New DHHS Secretary Aldona Wos walked into a total mess. She agreed to take this position for $1 per year. It is hard to believe that our largest state department had no CFO or CIO managing a budget of $18 billion and a staff of more than 16,000 employees. In terms of communication, nearly one-third of DHHS employees had no email available when Wos took over (over 90 percent now have access). In addition, the Office of Internal Audit was a year behind in completing its scheduled performance audits.
You should congratulate the governor and secretary for quickly putting together an executive team that has tremendous operational, logistical and financial experience. These short-term consulting contracts during this turnaround stage are significantly cheaper than hiring full-time employees with long-term health care and pension benefits.
In the business world, net income and return on investment are vital figures calculated to determine cost effectiveness.

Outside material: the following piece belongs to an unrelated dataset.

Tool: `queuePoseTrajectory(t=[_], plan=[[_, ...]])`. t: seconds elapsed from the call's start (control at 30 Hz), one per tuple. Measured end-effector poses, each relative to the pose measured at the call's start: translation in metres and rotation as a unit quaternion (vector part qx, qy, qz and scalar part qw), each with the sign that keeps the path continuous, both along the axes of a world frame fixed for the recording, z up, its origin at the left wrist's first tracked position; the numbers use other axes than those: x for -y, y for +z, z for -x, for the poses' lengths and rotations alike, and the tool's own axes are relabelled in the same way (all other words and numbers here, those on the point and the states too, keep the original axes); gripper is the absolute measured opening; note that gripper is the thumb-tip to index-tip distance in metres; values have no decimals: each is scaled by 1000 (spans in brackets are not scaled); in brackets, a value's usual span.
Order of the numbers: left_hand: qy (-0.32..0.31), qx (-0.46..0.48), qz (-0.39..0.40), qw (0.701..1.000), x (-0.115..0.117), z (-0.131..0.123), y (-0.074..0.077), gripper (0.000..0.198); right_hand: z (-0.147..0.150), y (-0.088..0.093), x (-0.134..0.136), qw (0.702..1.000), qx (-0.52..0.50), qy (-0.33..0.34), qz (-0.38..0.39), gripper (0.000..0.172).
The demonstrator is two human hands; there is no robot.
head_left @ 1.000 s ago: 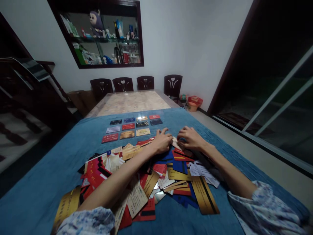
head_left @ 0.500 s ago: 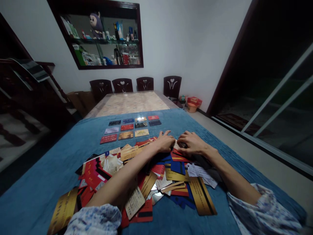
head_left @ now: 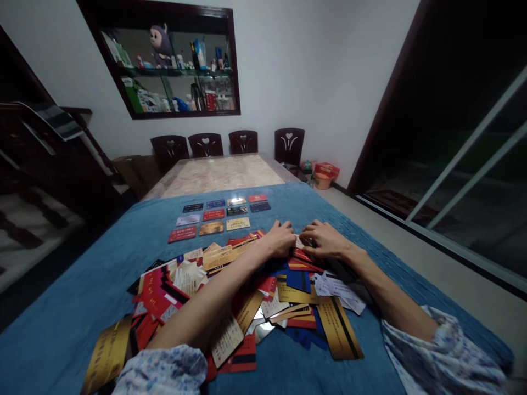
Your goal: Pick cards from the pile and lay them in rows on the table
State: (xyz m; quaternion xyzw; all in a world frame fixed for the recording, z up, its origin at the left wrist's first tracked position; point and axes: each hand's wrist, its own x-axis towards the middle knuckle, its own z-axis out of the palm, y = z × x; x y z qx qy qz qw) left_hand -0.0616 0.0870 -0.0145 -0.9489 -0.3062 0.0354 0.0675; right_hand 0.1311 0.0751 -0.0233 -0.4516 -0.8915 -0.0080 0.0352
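A loose heap of plastic cards [head_left: 233, 255] in red, gold, blue and white lies across the near part of the blue cloth. At its far right side my left hand [head_left: 280, 240] rests with fingers curled down together; what they grip is hidden. Just right of it, my right hand [head_left: 325, 240] is bent round the edge of a pale card [head_left: 298, 241], its fingers closed toward the thumb. Red cards [head_left: 303, 260] lie right beneath both hands. Beyond the heap, several cards sit apart in rows, among them a yellowish card [head_left: 237, 223] and a red card [head_left: 182, 234].
A blue cloth [head_left: 94, 263] covers the near table, with the bare stone-patterned tabletop [head_left: 222, 173] beyond it. Dark chairs [head_left: 289, 144] stand at the far end. A wall cabinet [head_left: 177, 71] holds bottles and a plush toy. White cards [head_left: 337, 288] lie near my right forearm.
My left hand's spread fingers have drawn in and curled. My right hand has barely shifted beside the pale card, and the rows of cards stay as they were.
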Motion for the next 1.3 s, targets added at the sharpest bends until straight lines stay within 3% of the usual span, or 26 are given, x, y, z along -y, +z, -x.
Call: queuePoseTrajectory(t=[0.23, 0.6, 0.97, 1.3], plan=[[0, -13, 22, 1000, 5, -1, 12, 17, -3, -1, -2, 1000, -7, 18, -11, 24], [0, 13, -25, 1000, 3, -2, 4, 18, -2, -4, -5, 997, -6, 46, -57, 21], [56, 52, 2, 997, 12, 3, 12, 16, -4, -9, -8, 996, -63, 25, -65, 20], [93, 117, 51, 987, 1, 15, 8, 29, -13, -15, -12, 989, -138, -25, -36, 28]])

Creating controversy by questioning a contract that costs $125 per hour rather than questioning the results is amateurish.
In the few months since Wos and her team took over DHHS leadership, they have cut $1 million annually by allowing salary flexibility for health care professionals, cut $1.8 million in consolidation of offices and saved $3 million by getting the NCTracks up and running ahead of schedule. It is anticipated that there will be an additional $7 million in IT savings under the new CIO.
The innuendoes of impropriety against New Breed Logistics are absurd. Yes, Joe Hauck was employed at New Breed, which Wos’ husband runs, and, yes, he has given money to conservative, pro-free-market candidates, but insinuations that there is some ethical line being crossed by his consulting for the state are perplexing. It is not a new concept for executives to hire people they know and trust with strong operational and financial skills.
Sadly, the message sent by the media is that successful and talented private-sector employees who add value to our struggling state’s health care system and overall economy should stay away from state government.
The writer served on the transition team for the governor’s Tax Reform Commission. The length limit was waived.